Importance of the Netherlands in world exports and imports

  • In 2021, the Netherlands accounted for 3.1% of world exports. In ranking order, the Netherlands was the sixth largest exporter in the world. Since 2015, the Dutch share has grown by 0.3 percentage point in the global export market of goods.
  • In 2021, the Netherlands was the eighth largest importer of goods worldwide. In 2021, the Netherlands contributed 3.2% to global goods imports. The Dutch contribution to world imports decreased by 1.1 percentage points between 1970 and 2021.

How important is the Netherlands as a trading partner for other economies?

  • The Dutch share in Belgian goods imports amounted to 18% in 2021, making Belgium the country most dependent on goods from the Netherlands. For Germany, the Netherlands is the second most important supplier of goods. The Dutch share in British goods imports was about 0.9 percentage points lower in 2021 than in 2019.
  • The Netherlands is also important for many countries as an importer of goods, for example, Iceland, Belgium, and Ivory Coast. The Dutch share in Norwegian and Russian goods exports shrank in 2021.
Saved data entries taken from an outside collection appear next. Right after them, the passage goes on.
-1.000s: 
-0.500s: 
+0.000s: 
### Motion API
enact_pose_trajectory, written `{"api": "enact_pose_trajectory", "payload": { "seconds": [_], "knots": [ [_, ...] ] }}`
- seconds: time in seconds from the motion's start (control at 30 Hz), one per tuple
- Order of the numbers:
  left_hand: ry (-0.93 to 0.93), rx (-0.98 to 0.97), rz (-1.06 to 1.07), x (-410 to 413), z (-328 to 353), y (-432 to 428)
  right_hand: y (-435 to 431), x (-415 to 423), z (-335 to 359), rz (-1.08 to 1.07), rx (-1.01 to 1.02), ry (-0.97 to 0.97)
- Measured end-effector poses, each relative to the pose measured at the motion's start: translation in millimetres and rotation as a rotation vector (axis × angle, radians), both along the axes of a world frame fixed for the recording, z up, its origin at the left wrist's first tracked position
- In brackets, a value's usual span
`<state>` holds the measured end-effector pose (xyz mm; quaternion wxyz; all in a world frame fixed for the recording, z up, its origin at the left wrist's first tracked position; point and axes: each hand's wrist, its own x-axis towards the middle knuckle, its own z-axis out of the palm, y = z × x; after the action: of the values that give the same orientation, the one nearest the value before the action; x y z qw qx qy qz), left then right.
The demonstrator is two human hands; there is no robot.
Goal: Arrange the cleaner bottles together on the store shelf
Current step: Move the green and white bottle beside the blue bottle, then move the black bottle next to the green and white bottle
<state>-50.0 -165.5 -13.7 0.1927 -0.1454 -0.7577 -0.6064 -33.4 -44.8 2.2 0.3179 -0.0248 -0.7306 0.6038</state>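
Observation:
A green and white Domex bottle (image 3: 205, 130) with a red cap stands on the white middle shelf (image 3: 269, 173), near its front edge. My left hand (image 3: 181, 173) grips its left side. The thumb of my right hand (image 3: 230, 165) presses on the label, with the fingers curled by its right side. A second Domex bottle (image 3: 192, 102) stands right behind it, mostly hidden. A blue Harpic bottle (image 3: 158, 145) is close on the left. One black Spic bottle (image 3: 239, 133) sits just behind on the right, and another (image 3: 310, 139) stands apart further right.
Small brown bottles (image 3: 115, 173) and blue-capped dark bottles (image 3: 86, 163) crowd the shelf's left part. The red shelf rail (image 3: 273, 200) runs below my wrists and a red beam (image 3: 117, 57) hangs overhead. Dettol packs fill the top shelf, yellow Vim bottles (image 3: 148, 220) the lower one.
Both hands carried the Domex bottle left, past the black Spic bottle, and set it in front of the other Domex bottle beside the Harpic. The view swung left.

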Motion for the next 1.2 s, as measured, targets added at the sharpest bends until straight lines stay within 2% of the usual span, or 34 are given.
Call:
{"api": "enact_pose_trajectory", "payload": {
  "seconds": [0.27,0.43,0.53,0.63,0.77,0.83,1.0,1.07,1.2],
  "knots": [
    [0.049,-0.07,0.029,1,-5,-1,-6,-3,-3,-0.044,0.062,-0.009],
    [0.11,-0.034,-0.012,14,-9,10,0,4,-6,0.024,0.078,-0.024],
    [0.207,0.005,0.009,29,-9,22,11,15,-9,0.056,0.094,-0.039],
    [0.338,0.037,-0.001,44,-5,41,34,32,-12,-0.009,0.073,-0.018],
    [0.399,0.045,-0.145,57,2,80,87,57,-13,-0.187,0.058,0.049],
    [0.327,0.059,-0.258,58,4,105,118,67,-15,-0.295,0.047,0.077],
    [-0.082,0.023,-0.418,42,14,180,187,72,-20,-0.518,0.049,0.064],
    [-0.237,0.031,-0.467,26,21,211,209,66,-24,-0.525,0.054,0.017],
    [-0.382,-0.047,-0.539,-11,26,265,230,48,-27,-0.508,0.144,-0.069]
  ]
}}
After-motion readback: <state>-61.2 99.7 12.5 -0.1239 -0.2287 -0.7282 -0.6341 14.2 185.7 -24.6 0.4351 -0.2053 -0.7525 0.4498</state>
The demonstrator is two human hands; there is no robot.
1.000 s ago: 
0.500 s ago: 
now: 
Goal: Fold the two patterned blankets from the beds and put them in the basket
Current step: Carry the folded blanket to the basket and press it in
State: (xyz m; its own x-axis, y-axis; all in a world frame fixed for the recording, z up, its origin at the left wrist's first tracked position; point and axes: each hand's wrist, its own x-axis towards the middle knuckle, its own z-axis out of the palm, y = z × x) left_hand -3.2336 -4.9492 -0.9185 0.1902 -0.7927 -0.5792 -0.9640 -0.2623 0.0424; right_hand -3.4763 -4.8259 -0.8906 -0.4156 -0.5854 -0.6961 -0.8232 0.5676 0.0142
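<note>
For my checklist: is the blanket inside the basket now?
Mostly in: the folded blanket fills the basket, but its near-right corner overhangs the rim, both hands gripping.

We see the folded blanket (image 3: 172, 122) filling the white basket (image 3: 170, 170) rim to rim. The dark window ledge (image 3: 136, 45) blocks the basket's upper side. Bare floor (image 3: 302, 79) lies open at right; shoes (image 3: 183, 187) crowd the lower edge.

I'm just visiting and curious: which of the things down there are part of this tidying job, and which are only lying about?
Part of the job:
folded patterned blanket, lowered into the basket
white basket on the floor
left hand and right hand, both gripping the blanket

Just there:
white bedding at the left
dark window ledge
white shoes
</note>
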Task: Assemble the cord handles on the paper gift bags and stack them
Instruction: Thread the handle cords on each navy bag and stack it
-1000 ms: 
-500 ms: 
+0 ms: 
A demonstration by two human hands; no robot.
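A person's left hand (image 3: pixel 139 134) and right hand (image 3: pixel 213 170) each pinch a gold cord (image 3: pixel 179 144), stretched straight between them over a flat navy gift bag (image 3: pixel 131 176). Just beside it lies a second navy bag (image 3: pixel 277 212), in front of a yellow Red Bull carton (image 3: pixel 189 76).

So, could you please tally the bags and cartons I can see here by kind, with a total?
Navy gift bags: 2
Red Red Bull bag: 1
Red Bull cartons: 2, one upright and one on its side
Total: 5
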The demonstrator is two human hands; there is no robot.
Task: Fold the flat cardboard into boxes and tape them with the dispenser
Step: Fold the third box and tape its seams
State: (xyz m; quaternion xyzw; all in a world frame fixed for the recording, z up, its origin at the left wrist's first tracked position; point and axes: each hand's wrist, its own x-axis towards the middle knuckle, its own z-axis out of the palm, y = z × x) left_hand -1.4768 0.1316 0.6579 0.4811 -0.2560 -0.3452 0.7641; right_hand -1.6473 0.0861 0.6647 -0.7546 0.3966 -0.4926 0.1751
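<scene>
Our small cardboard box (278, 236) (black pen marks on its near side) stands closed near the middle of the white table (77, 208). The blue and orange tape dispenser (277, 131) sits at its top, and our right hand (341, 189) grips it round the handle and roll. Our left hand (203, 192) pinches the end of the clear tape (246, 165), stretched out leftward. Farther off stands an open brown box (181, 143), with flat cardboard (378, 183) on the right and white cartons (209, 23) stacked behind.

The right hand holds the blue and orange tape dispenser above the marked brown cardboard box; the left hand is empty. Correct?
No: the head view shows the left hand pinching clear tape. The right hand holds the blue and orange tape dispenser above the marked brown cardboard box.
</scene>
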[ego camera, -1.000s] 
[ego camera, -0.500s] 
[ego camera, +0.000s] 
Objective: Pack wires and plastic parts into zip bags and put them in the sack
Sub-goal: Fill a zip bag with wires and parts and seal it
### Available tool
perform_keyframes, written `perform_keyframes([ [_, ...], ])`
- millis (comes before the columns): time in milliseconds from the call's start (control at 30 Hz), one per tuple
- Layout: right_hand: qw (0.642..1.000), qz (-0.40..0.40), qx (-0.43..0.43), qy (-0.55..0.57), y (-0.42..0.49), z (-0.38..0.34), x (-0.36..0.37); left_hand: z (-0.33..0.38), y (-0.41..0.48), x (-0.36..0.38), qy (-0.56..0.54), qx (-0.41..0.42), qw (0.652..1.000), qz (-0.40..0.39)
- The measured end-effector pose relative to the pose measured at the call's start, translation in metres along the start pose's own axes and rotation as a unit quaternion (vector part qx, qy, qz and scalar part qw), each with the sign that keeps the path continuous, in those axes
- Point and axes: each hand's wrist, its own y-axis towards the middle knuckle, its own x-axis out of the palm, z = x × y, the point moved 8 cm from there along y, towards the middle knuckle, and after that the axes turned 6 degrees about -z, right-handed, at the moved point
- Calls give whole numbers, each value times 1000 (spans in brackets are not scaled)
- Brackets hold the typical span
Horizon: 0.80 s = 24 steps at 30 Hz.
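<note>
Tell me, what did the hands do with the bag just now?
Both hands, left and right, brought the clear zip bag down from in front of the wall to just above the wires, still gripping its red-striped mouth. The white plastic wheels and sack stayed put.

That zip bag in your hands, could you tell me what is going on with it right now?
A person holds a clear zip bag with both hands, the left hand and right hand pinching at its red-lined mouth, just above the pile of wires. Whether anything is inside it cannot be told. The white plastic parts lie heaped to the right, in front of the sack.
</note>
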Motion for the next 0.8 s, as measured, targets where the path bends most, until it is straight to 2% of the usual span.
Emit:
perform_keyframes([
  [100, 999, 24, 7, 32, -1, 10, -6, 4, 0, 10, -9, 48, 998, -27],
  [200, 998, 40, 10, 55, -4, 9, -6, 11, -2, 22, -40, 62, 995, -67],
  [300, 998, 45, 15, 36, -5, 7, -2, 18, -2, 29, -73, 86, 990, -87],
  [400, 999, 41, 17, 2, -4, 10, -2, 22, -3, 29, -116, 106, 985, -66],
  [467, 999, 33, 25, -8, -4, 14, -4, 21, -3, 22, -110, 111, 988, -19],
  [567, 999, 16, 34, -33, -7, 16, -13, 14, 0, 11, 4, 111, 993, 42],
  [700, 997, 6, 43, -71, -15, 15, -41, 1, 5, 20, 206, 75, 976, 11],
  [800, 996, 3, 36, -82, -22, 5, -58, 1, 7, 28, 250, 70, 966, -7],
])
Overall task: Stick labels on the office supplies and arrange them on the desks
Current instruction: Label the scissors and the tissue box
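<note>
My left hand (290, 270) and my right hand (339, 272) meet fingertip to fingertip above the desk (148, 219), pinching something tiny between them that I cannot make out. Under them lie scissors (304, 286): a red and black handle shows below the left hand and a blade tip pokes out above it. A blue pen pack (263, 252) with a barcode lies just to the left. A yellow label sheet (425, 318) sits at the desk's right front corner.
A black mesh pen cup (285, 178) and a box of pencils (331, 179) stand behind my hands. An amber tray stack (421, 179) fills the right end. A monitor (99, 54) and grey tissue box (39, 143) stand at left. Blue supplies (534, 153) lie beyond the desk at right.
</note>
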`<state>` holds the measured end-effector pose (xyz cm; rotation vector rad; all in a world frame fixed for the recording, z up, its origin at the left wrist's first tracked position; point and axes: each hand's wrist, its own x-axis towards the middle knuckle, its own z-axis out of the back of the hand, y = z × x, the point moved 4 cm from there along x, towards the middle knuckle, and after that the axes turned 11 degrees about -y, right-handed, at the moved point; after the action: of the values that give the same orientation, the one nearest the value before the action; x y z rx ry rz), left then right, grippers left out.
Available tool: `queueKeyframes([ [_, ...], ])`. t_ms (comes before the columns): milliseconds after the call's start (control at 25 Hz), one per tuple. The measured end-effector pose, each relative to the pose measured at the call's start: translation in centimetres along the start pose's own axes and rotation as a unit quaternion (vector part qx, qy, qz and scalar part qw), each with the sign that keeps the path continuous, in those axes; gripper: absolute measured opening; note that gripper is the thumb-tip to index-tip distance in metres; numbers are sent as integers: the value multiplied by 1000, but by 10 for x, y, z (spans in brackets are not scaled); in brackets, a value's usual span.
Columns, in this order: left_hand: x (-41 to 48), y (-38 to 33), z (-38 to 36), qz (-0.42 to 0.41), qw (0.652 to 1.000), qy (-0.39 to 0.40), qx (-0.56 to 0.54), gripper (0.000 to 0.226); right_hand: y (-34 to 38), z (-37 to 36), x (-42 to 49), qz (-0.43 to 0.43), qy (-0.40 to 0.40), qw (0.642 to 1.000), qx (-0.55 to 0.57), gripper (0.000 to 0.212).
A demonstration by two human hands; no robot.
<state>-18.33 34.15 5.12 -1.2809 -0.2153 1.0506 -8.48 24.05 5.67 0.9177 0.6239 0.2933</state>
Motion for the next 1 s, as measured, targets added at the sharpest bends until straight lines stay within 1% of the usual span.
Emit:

Chapter 4: International trade in services

Dutch service exports in 2022

  • In 2022, the Netherlands exported nearly €261bn in services, 22% more than in the previous year and 20% above the 2019 level. Fewer services were exported in 2020 and 2021 due to restructuring as a result of tax changes as well as the coronavirus crisis and associated travel restrictions.
  • Extreme price increases in 2021 and 2022 are also reflected in the volume of international trade in services. Compared to 2019, the volume of service exports increased by 1.5% in 2022 while the export prices of services were 10.9% higher.
  • The fastest growth compared to 2021 was in tourism expenditure in the Netherlands (+91% growth). Travel services therefore gained in importance as a service type in 2022.
  • Germany was the main destination for Dutch services in 2022, followed by the UK, the US and Ireland. Despite Brexit, the UK received more transport services in 2022 than in 2021 and 2019. Ireland became a more important export destination for Dutch services year on year (42% growth in 2022 compared to 2021). For telecommunications, computer and information services and intellectual property fees, Ireland was the most important export partner in 2022.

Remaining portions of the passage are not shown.